Not a snowball's chance

One thing I have often wondered about many of the so-called Republicans who support Rudy Giuliani is by what basis these people actually believe this man ever had a snowball's chance in Hell of being nominated. Like lemmings marching to the news media beat, the Rudy crew kept quoting national polls showing him in the lead among the Republican contenders in a generic national primary ballot.

Say it with me boys and girls...

"National polls don't mean diddly in Primary season. Primaries and caucuses are statewide races."

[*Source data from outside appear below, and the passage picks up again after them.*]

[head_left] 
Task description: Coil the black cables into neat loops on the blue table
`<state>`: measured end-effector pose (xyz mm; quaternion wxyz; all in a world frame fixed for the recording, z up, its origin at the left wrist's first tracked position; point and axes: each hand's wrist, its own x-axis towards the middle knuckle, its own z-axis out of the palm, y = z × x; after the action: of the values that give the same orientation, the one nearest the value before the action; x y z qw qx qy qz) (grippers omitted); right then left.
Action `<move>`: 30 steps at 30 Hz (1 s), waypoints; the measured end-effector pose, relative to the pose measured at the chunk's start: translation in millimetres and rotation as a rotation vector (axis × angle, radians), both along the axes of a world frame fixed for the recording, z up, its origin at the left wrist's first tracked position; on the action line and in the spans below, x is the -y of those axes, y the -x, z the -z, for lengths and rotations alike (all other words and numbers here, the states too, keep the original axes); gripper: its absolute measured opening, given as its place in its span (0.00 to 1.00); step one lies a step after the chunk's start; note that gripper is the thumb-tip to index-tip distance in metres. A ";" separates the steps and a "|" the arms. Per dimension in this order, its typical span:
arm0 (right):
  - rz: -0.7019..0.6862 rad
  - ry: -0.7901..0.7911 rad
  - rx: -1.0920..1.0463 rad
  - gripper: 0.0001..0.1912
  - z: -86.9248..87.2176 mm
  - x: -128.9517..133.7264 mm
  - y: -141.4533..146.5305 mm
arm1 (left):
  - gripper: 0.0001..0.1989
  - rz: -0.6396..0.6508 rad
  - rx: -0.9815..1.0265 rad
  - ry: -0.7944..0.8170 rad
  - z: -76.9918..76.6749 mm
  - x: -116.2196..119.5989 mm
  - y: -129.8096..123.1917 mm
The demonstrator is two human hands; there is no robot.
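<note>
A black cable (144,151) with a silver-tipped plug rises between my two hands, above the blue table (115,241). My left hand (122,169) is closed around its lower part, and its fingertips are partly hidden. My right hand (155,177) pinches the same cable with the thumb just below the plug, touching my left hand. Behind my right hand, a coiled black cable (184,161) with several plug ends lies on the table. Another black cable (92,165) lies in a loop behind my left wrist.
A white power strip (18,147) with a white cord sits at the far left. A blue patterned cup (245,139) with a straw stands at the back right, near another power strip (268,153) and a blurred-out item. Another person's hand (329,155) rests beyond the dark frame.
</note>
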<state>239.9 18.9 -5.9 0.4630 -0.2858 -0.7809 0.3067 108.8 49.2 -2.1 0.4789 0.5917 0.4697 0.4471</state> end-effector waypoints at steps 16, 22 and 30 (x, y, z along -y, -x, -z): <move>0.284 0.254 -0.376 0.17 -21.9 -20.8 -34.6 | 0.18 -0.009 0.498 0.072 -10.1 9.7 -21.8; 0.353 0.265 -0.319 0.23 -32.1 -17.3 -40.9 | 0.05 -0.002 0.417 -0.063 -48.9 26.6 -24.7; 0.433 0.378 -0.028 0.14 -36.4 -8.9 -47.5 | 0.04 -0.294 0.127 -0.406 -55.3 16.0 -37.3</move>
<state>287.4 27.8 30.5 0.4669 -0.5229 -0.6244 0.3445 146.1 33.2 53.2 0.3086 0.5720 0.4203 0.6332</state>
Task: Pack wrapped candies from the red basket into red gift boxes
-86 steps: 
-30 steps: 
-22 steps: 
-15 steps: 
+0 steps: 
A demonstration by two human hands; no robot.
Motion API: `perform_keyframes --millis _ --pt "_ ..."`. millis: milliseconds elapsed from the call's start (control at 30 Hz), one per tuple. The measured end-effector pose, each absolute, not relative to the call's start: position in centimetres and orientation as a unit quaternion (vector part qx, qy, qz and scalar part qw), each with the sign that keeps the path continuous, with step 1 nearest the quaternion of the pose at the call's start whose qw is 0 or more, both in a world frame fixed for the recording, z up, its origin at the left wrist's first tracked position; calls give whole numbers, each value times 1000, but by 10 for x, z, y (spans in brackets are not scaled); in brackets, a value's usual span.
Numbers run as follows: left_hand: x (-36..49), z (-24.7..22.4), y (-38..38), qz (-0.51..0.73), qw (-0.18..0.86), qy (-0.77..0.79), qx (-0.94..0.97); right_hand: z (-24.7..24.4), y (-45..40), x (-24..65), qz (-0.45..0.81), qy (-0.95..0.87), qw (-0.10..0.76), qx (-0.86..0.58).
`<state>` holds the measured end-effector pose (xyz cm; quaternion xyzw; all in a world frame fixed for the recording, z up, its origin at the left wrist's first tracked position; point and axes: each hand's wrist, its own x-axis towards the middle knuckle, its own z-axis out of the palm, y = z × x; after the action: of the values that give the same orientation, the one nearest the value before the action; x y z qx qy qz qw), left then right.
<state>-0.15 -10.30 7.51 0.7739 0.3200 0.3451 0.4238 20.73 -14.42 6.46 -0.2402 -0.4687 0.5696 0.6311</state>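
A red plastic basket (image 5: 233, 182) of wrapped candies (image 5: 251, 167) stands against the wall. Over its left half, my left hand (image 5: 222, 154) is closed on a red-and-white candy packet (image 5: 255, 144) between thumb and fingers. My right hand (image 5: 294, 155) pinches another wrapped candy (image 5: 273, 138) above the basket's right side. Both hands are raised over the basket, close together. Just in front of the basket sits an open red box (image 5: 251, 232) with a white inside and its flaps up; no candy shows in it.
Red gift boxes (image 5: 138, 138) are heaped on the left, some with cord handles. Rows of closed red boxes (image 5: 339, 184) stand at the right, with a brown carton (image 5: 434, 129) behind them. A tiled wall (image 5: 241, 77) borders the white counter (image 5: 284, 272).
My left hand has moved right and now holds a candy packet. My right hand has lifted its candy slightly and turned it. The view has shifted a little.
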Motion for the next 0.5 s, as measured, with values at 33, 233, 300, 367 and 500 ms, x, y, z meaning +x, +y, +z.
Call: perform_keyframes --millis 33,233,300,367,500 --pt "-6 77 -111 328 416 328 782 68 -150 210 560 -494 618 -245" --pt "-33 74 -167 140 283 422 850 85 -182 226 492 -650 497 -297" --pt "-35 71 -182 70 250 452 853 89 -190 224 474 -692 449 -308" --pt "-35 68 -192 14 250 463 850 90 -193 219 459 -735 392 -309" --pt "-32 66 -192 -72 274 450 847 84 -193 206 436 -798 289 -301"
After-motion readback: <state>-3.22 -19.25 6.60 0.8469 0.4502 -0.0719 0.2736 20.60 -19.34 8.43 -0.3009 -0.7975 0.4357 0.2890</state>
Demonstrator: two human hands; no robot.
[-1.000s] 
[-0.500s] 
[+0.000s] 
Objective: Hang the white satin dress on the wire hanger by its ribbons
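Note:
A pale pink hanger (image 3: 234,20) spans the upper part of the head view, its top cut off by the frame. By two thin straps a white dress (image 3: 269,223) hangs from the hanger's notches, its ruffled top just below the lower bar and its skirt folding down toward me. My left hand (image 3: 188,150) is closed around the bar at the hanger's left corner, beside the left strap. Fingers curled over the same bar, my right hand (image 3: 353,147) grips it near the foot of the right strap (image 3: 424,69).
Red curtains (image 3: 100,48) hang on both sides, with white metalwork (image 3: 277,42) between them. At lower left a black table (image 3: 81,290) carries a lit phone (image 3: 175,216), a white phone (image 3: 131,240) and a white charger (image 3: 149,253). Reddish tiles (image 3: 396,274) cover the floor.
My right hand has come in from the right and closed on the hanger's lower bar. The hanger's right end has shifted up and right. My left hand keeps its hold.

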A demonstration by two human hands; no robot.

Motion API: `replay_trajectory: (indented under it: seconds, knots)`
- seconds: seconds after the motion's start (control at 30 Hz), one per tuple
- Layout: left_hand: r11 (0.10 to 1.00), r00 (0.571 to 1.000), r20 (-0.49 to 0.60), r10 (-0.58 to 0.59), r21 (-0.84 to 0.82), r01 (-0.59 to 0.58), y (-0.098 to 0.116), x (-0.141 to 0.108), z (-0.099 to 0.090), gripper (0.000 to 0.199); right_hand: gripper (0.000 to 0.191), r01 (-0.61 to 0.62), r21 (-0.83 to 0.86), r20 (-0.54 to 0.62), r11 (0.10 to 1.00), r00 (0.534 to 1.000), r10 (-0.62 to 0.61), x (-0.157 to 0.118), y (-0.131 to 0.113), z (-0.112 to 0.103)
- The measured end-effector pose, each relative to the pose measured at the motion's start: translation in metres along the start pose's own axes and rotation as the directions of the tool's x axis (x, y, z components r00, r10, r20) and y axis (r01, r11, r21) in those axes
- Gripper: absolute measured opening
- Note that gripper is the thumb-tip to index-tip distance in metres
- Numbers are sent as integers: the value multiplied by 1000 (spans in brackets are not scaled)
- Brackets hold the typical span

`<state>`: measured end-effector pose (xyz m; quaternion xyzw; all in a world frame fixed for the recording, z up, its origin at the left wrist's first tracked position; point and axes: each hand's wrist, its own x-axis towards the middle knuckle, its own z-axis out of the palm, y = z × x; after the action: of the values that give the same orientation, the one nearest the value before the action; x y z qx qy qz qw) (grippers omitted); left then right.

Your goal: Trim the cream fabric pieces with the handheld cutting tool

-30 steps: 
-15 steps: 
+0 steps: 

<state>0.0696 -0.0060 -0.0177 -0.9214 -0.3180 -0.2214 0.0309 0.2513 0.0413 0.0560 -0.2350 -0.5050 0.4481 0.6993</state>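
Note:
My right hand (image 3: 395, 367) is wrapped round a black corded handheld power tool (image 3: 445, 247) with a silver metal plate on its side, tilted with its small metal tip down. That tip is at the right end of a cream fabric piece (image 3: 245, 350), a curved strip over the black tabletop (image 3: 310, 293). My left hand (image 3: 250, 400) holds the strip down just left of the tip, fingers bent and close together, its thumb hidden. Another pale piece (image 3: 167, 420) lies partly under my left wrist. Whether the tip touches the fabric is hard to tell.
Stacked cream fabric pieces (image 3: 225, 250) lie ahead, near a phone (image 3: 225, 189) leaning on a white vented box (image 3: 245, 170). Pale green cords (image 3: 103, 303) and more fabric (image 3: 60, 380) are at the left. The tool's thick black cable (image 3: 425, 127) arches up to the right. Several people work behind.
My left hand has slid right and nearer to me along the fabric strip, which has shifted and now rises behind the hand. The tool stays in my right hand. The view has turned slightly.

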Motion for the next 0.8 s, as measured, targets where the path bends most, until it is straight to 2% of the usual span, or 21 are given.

I could have told any of the Rudy people this reality (and in fact I have on several occasions in the preceding months), but few of them would likely listen. Giuliani's campaign was based on the faux-image that Rudy built for himself: "Look what I did on 9/11. It makes me ready to deal with terrorism. I'm America's Mayor." Rudy was New York's mayor, not America's-and whether he was a great mayor in that city is still a matter of debate among New Yorkers themselves. New York is a great city and a nice place to visit, but Rudy makes the same mistake that many New Yorkers do in believing that what happens there actually matters to Americans outside of it. September 11th mattered because American soil was attacked, and that would have mattered to all Americans whether the attack occurred in New York or in Wahoo, Nebraska.

Whether a person is liberal or conservative, Democrat or Republican, the daily life of Americans in Fort Dodge, Iowa, or Warner Robbins, Georgia, or Erie, Pennsylvania, or Topeka, Kansas, or Carson City, Nevada, or White Pine, Tennessee is far removed from the daily life and affairs of Gotham. It seems more than a bit pretentious of Giuliani to come along and proclaim himself "America's Mayor" when most Americans neither know nor care how he ran the City of New York. In Republican circles, Giuliani is pro-choice and is very liberal on social issues, but those things aren't the worst of his crimes in the mind of the GOP grassroots-his 1994 endorsement of liberal Democrat Mario Cuomo for re-election as Governor of New York speaks volumes about where Rudy's real loyalties lie.

Did his supporters really believe that conservatives in America's heartland would buy in to Rudy's false Republican front?